== Supplied information ==

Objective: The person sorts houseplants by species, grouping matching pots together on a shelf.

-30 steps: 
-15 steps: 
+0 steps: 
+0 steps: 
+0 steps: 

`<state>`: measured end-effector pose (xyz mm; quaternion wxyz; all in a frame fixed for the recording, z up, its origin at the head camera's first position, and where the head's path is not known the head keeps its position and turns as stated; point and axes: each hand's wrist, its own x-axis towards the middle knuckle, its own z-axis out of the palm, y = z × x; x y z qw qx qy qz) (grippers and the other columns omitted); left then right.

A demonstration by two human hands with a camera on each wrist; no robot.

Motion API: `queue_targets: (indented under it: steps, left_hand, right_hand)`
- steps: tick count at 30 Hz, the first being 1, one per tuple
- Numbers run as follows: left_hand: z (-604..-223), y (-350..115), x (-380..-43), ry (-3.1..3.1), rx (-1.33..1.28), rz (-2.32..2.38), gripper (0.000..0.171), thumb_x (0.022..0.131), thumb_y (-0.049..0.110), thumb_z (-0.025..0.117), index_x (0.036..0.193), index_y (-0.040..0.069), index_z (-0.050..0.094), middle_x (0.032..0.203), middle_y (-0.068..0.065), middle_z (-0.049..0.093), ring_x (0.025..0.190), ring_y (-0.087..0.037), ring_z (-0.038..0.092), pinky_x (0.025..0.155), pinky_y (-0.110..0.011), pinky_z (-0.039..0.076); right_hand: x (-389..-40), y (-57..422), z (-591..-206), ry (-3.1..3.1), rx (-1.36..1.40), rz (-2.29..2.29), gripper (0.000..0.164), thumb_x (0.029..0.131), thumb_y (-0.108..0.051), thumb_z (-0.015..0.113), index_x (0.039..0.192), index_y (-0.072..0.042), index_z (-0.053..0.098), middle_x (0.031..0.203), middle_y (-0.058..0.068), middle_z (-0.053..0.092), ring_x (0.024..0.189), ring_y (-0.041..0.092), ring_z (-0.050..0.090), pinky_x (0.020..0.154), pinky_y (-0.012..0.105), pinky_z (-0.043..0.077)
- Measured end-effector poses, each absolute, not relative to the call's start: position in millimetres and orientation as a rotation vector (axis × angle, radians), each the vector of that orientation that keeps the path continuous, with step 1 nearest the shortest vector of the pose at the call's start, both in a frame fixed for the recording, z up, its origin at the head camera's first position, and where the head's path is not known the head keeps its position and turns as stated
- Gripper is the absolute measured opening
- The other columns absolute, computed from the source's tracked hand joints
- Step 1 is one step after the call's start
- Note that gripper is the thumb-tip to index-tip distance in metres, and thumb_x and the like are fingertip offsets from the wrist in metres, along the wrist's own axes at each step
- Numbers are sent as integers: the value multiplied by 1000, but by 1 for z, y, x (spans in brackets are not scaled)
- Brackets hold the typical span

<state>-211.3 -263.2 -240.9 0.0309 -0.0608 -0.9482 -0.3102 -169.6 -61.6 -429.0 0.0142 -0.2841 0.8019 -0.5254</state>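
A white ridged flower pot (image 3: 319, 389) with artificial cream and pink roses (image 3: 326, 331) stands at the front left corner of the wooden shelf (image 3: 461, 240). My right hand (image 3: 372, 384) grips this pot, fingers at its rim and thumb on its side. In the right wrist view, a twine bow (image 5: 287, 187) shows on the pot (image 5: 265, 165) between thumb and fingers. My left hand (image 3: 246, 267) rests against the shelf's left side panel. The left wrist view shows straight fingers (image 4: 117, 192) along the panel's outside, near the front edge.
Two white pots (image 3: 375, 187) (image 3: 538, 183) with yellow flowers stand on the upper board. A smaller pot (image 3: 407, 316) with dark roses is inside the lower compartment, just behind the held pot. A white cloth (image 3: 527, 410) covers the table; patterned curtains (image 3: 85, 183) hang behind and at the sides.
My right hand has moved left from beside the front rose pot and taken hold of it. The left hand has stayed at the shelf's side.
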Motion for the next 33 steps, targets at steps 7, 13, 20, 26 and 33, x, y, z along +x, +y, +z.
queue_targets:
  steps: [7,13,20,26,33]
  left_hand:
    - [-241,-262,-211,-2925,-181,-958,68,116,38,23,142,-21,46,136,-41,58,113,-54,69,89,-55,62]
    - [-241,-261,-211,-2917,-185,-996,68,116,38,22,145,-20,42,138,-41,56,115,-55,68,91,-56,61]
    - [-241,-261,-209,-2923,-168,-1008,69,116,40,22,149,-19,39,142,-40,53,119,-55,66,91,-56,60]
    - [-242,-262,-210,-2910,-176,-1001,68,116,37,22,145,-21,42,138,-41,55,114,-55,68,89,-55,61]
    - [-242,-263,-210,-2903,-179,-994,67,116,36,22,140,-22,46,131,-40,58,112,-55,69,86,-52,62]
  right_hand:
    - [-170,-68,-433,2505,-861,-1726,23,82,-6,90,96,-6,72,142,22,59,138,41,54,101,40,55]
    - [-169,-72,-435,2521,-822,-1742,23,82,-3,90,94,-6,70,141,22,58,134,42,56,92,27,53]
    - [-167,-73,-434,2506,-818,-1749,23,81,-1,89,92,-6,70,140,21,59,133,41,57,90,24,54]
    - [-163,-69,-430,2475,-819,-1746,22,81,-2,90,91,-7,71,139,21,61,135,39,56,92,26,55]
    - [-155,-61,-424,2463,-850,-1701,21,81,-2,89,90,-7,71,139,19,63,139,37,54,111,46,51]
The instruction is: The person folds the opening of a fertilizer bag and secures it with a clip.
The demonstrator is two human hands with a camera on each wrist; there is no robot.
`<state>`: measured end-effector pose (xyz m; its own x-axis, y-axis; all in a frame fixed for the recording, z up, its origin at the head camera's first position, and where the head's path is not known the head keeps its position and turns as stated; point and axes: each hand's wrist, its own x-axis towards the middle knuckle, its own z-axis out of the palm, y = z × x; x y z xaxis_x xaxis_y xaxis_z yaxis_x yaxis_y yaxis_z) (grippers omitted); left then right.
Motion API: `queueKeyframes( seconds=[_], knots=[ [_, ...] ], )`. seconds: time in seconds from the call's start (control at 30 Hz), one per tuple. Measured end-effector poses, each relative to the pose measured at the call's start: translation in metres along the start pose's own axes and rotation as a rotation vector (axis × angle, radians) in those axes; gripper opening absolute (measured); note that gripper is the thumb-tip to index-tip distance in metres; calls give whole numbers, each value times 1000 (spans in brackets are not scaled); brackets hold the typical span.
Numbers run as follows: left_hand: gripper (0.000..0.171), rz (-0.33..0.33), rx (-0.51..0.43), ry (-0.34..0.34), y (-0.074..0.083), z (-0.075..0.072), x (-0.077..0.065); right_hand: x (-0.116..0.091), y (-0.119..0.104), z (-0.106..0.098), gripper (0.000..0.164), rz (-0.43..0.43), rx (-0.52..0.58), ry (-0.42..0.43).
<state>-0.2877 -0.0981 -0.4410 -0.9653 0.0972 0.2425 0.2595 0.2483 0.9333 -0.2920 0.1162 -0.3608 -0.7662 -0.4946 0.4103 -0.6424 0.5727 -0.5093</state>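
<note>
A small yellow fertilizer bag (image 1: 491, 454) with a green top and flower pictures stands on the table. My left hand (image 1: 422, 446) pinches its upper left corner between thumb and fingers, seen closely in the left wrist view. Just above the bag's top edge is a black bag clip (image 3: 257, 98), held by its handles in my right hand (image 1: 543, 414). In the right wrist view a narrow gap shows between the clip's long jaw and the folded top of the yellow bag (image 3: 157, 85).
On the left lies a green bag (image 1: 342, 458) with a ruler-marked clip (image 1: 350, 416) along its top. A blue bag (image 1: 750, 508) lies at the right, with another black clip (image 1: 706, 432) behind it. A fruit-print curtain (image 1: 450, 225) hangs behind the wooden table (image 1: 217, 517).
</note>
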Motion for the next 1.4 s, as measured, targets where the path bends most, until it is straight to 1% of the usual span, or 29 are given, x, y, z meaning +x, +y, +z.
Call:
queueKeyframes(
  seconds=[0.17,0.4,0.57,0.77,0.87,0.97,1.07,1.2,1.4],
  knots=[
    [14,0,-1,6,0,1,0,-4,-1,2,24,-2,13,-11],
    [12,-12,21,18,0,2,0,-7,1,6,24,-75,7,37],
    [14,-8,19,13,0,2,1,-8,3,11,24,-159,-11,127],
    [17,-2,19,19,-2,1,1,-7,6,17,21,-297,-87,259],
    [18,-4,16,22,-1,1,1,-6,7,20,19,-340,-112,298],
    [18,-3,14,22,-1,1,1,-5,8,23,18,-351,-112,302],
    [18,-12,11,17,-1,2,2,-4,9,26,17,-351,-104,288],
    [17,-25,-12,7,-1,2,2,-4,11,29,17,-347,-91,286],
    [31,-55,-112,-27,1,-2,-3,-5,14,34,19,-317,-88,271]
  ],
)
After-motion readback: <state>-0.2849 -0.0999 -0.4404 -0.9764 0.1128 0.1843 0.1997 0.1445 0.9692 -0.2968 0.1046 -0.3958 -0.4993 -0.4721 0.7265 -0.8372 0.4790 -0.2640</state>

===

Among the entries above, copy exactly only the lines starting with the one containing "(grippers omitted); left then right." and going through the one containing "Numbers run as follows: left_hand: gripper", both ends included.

- **Solution below**:
`<state>`: measured end-effector pose (xyz m; its own x-axis, y-axis; all in a frame fixed for the recording, z up, its origin at the head camera's first position, and where the head's path is not known the head keeps its position and turns as stated; point and axes: each hand's wrist, its own x-axis towards the middle knuckle, its own z-axis out of the palm, y = z × x; x y z xaxis_x xaxis_y xaxis_z yaxis_x yaxis_y yaxis_z) (grippers omitted); left then right.
Motion API: `queueKeyframes( seconds=[_], knots=[ [_, ...] ], )`. seconds: time in seconds from the call's start (control at 30 Hz), one per tuple. Measured end-effector poses, each relative to the pose measured at the call's start: translation in metres along the start pose's own axes and rotation as a rotation vector (axis × angle, radians) in those axes; gripper opening absolute (measured); note that gripper is the thumb-tip to index-tip distance in metres; calls give whole numbers, each value times 1000 (spans in brackets are not scaled); brackets hold the typical span.
Numbers run as follows: left_hand: gripper (0.000..0.171), rz (-0.33..0.33), rx (-0.51..0.43), ry (-0.34..0.34), y (-0.074..0.083), z (-0.075..0.072), x (-0.077..0.065); right_hand: x (-0.116..0.091), y (-0.119..0.104), z (-0.106..0.098), gripper (0.000..0.164), rz (-0.43..0.43), rx (-0.52..0.58), ry (-0.42..0.43).

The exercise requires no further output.